Entiendo que mientras más evoluciona la tecnología en los aparatos domésticos, mientras mayores son sus virtudes, más crece su capacidad para entrometerse en la vida privada de los consumidores. Es el caso de los equipos que funcionan con la tecnología de reconocimiento de voz. Quienes se sienten solos establecen relaciones complejas con ellos. Les cuentan sus problemas, sus proyectos, sus miedos, con la idea de que no les hacen mucho caso mientras se limitan a ejecutar las funciones para las que están programados. Pero no, resulta que los aparatos son más indiscretos que la vecina que nos atisba detrás de sus persianas para medir el tamaño de nuestra moral.

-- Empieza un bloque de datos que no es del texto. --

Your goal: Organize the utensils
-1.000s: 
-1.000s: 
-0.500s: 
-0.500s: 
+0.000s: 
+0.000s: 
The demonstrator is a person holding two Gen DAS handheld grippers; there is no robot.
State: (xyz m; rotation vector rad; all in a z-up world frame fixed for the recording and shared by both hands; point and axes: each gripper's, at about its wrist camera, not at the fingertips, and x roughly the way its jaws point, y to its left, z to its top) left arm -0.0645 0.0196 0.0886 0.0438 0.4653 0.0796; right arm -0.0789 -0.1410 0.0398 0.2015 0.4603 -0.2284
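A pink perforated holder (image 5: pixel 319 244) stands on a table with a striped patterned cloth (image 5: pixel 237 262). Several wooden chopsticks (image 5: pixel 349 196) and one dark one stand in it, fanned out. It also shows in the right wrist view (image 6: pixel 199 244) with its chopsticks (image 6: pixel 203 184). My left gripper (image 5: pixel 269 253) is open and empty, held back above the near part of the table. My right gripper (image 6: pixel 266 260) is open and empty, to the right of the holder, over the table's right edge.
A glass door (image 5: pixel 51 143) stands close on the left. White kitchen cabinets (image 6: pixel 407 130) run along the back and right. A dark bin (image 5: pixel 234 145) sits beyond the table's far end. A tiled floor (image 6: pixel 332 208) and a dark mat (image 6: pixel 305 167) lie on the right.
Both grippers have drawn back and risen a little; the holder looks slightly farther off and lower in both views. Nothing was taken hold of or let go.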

Leí hace unos días que algunos televisores de una marca coreana no solo están dispuestos a escuchar cuanto chisme les cuente uno, sino que son capaces de grabar lo que entra por sus agudos oídos para comunicarlo a otros, que viven ahí adentro, en las recámaras de una compleja red de espionaje al servicio de intereses más o menos oscuros. Cuando los rumores crecieron y se convirtieron en obsesión para muchos, la empresa desmintió la versión mientras la confirmaba. Es decir, aceptó que sus aparatos incluyen esa función, pero que puede ser desactivada si uno lo desea.

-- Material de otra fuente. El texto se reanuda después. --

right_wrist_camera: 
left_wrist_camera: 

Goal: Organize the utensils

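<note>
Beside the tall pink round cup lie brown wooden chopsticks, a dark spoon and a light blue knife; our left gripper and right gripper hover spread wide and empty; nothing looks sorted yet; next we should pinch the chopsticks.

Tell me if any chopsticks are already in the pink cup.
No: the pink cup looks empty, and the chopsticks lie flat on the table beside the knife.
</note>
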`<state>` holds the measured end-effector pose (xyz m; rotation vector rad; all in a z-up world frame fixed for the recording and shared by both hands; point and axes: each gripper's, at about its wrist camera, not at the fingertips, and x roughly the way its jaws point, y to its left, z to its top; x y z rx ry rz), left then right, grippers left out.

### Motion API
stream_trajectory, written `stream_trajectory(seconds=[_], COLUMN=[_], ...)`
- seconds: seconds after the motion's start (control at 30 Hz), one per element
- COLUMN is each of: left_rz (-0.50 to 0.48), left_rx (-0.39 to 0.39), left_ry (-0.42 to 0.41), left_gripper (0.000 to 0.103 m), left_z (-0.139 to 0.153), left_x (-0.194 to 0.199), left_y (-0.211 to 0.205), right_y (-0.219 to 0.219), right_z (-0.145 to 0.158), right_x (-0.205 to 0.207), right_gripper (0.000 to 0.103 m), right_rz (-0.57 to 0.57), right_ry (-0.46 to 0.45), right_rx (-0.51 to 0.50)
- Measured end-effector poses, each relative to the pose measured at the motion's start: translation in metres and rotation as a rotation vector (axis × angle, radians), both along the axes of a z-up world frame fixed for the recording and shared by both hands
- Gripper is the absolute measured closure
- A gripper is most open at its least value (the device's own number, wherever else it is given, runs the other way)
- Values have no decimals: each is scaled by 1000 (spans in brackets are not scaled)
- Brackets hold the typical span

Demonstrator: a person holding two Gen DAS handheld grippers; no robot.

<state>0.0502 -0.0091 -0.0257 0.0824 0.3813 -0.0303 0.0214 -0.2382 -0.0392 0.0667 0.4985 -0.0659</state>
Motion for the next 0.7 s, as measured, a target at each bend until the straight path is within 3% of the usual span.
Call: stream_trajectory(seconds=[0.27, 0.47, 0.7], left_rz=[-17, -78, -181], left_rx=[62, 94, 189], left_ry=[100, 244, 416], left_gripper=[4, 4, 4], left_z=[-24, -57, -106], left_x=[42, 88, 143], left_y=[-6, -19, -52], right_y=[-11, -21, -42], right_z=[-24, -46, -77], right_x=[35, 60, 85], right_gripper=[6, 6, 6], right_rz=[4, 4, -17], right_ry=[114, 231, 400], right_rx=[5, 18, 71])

Casi al mismo tiempo, trascendió que entre las pocas cosas que mantienen ocupados a los gringos estaba su empeño en meter las narices de tiempo completo en los asuntos de los demás. Una muy prestigiada empresa dedicada a fulminar a los virus de nuestras computadoras hizo públicos hace poco los empeños del gobierno estadunidense por acopiar cuanto dato tiene enfrente. Desde hace unos 20 años ha introducido programas de espionaje militar en millones de computadoras de todas las marcas para recabar información personal de los usuarios, en particular de oficinas de gobierno, de embajadas y empresas destacadas en los mercados estratégicos. Aunque igual echan por ahí una miradita a todo el mundo para ver con qué se encuentran. Casi con toda seguridad, detrás de la operación, en un cuartito refrigerado, entre tazas de café, rosquillas y pizzas rancias, están un montón de gringos con los cabellos cortados a la brush trabajando febrilmente al servicio de la Agencia de Seguridad Nacional de Estados Unidos. Y México no está al margen de sus obsesiones. Aunque es muy probable que introduzcan sus programas de espionaje con la complicidad de las firmas fabricantes de computadoras, se sabe que emplean tecnologías muy sofisticadas para invadir la intimidad de millones de usuarios, sobre todo una vasta gama de guerreros troyanos resistentes a los antivirus y a los formateos frecuentes y dotados con características que los hacen prácticamente indetectables.

Hace un par de años muchos se estremecieron al enterarse de que la Agencia de Seguridad Nacional también tenía las orejas pegadas en millones de teléfonos portátiles en todo el mundo, incluido Estados Unidos, a razón de unos 5 mil millones de intervenciones por día. Ahora sabemos que con el pretexto de prevenir acciones terroristas el organismo estadunidense recaba de pasadita, aparte de la identidad de los usuarios, sus temas de conversación y la duración de sus comunicaciones, datos sobre su localización y también de sus hábitos más frecuentes, como el uso del servicio de taxis. El año pasado se hizo pública la existencia de una base de datos que contenía el registro de cada persona que había viajado en un taxi en Nueva York, su itinerario y hasta el monto de la propina que había entregado al conductor. Se supo también que el gobierno estadunidense trabaja afanosamente en el desarrollo de una tecnología que le permita obtener una fotografía de cada usuario de un teléfono o de las redes sociales en internet a partir de un sofisticado programa de reconocimiento facial.

 Hay motivos para que cunda la desconfianza. Desde hace rato muchos miramos con recelo a la tostadora, la licuadora, el microondas, la cafetera, el automóvil. Uno nunca sabe, de veras.